We have previously demonstrated the neuroprotective role of allopregnanolone in the foetal sheep brain, when allopregnanolone synthesis was inhibited transiently and acutely. The suppression of allopregnanolone synthesis increases markers of cell proliferation, an effect that is ameliorated when the synthetic neurosteroid, alfaxalone, is used to replace the loss of the endogenous neurosteroid (Yawno et al. 2009). In adult rat models of traumatic brain injury, allopregnanolone administration has also reduced the size of GFAP-positive astrocytes at the site of the experimental lesions (Djebaili et al. 2005), and there is increasing evidence for the effectiveness of allopregnanolone in reducing lesion size and enhancing functional recovery in animal models of traumatic brain injury (Djebaili et al. 2004, 2005, Schumacher et al. 2007).

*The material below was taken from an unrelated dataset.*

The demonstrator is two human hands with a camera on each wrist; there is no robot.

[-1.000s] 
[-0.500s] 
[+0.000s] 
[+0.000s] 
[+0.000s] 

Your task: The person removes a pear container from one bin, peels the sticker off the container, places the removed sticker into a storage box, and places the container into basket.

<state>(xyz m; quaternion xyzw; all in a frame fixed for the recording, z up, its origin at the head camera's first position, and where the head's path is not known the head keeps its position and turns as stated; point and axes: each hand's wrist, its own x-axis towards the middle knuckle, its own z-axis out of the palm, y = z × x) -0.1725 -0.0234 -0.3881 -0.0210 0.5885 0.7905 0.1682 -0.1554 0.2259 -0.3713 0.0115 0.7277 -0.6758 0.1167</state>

In addition to the previously reported neuroprotective actions of allopregnanolone, this study provides evidence of delayed neurodevelopment in the presence of a low neurosteroid environment and suggests an important role of allopregnanolone in the regulation of developmental processes in the late gestation foetal brain. These findings support the concept that the loss of endogenous neurosteroids and long-term physiological stressors in utero may contribute to the vulnerability of the prematurely born IUGR neonate to abnormal brain development and function. We have also shown that the neurosteroid response of the foetus to an in utero insult is highly dependent on the type and length of insult. The potentially important role of neurosteroids in the regulation of developmental processes and neuroprotection in the foetal brain may provide new directions for the prevention and treatment of neurological disorders that are associated with perinatal insults and pathologies.
Declaration of interest
The authors declare that there is no conflict of interest that could be perceived as prejudicing the impartiality of the research reported.
This work was supported by the National Health and Medical Research Council of Australia (project grant ID#455527).